Even so, the Intergovernmental Panel on Climate Change, which sets standards for measuring nations’ greenhouse gas emissions, doesn’t include reservoir emissions in its calculations; the IPCC is considering changing that policy next year. Growing understanding of the factors causing reservoir-generated methane could at least guide decisions about siting dams, avoiding places certain to produce high emissions.
The IHA acknowledges that many reservoirs emit methane, but it puts a different spin on the phenomenon. It cites its own study — cosponsored by the United Nations Educational, Scientific, and Cultural Organization, but not peer-reviewed — that “indicates that hydropower is one of the cleanest energy sources.” According to the study, only wind and nuclear energy emit less methane than reservoirs, and coal-fired power plants emit more than 40 times more. Therefore, the IHA concludes, countries that are reliant on coal should switch to hydropower.

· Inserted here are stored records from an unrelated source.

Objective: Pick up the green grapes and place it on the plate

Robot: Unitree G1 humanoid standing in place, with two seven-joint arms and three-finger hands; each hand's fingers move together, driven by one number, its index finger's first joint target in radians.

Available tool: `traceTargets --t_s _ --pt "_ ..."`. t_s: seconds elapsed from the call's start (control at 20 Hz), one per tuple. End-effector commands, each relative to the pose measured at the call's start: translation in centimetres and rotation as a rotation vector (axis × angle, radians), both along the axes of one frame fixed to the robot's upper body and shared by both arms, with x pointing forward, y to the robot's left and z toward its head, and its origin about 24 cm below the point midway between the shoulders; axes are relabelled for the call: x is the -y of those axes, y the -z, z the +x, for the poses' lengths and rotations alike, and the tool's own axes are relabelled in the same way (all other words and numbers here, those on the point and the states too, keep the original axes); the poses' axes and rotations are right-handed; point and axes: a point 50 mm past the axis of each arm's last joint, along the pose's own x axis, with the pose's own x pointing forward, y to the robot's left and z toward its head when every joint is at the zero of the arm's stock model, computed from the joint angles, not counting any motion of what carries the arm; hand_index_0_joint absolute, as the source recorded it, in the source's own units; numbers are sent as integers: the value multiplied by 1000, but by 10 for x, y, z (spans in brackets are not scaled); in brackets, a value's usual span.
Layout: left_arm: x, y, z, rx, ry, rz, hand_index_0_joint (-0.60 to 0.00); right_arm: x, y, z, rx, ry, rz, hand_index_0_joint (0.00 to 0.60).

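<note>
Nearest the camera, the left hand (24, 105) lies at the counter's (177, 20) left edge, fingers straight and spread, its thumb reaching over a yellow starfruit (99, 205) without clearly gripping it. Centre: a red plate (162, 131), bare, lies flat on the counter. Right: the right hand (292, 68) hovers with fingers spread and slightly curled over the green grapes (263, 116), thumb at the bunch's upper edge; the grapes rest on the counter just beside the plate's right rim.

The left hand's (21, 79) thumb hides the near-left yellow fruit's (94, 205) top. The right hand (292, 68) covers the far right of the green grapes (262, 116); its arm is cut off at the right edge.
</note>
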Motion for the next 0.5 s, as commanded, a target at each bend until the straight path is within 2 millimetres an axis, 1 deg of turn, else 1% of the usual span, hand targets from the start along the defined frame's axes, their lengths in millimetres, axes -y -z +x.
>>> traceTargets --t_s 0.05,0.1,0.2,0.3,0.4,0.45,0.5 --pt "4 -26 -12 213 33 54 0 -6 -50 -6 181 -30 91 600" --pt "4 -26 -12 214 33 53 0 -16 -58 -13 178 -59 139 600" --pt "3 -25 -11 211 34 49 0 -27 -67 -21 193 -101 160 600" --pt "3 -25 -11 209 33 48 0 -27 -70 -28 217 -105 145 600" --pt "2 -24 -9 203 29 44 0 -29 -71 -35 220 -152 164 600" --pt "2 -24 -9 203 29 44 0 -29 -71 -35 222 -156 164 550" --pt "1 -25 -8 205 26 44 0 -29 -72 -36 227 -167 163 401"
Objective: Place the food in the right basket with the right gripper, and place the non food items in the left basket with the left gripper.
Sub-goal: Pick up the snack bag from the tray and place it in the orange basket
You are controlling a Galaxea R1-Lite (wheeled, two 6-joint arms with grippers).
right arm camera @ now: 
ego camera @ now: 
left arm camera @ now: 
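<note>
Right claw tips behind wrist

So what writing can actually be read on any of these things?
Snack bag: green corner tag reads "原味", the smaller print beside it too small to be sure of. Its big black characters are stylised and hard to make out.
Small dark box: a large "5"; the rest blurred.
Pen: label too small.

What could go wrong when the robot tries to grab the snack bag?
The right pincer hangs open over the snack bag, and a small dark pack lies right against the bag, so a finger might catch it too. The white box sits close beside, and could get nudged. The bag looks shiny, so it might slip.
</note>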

But it is perhaps a measure of hydropower’s more modest standing in the world that the industry no longer presents itself strictly as the producer of stand-alone monuments of perpetual electricity generation, the way people once thought of Hoover Dam. Instead, the industry increasingly is offering to produce “smart dams” that complement other renewable electricity sources. The combination could, for example, address seasonal variations in precipitation by relying on solar power during the dry season and hydropower during the rainy season, when clouds impede solar power. Some reservoirs, most notably in China, now feature floating solar panels that simultaneously avoid occupying valuable land, reduce reservoir evaporation, and take advantage of existing power lines that distribute electricity from the dams.
“The existing hydropower fleet represents a tremendous opportunity to enable other renewable technologies” — wind, solar, and biomass — “to prosper,” Taylor, IHA’s executive director, said. “I think that’s starting to be understood.”